When I open the file created, you can open "print dialog" on pdf merged immediately? If possible, how do I change the DDX?
I found the solution:
<PDF result="output1">
<PDF source="doc1"/>
<PDF source="doc2"/>
<JavaScript source="js1" name="openPrintDialog"/>
</PDF>
"js1" is a file .js with this code:
this.print({
bUI: true
});
I was trying to use this to override the size that the pdf is opened up as. I am creating a dynamic report that is in PDF format and I was wondering if I have to save this as a pdf and read from that or if I can pass the cfdocument pdf variable to the input structure. I'm getting errors trying to do so and don't know if is my code or the functionality.
It's been a while for me, but I'm pretty darn sure you have to save it to the file system first.
Hi Ray, follow your blogs constantly.
I'm having an error follow up on this line.
<cfset input = {"In1" = pdfFile}>
Invalid CFML construct found on line 13 at column 16.
ColdFusion was looking at the following text:
{
The CFML compiler was processing:
A cfset tag beginning on line 13, column 2.
Running cf8.0.
I don't remember when implicit struct notation came in, but it must have been CF9, not 8. So translate it so:
<cfset input = structNew()>
<cfset input["In1"] = pdfile>
Sorry for lateness.
Paul's comment from 5-17-12 blew open automatic printing in ColdFusion for me.
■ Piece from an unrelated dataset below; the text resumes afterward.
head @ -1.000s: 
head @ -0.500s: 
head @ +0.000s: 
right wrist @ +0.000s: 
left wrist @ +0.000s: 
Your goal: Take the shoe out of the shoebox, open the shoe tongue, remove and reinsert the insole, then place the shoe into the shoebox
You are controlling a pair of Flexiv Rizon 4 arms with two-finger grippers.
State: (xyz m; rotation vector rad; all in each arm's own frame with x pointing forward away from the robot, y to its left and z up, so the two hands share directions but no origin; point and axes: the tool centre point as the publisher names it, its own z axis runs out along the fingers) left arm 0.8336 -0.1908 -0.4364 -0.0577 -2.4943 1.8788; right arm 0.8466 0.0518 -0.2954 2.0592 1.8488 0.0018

Something that threw me though: the "source" attribute in the JavaScript tag needs to be in the input structure you send to <cfpdf> via the "inputfiles" attribute. The struct key corresponds to the value you use for "source". Its value is the full path of the file. According to the Adobe docs, you can even use a URL.
Hope that helps someone.
Hi,
It seems like your above code might help me in splitting my pdf into multiple pdf files. i dont know what DDX and coldfusion is. can anybody tell me where i can start from, i mean i need assistance from scratch. i dont know if any third party software is required, so please help me out.
thanks.
You don't need DDX. CFPDF allows you to extract pages from a PDF. You could use that to 'split' a PDF doc.
Actually i want split pdf through javascript so if you can help me in this, it will be very appreciable.
Check out pdfjs then: http://mozilla.github.io/pd...
Thanx Raymond, for the link. I will have a look into that code.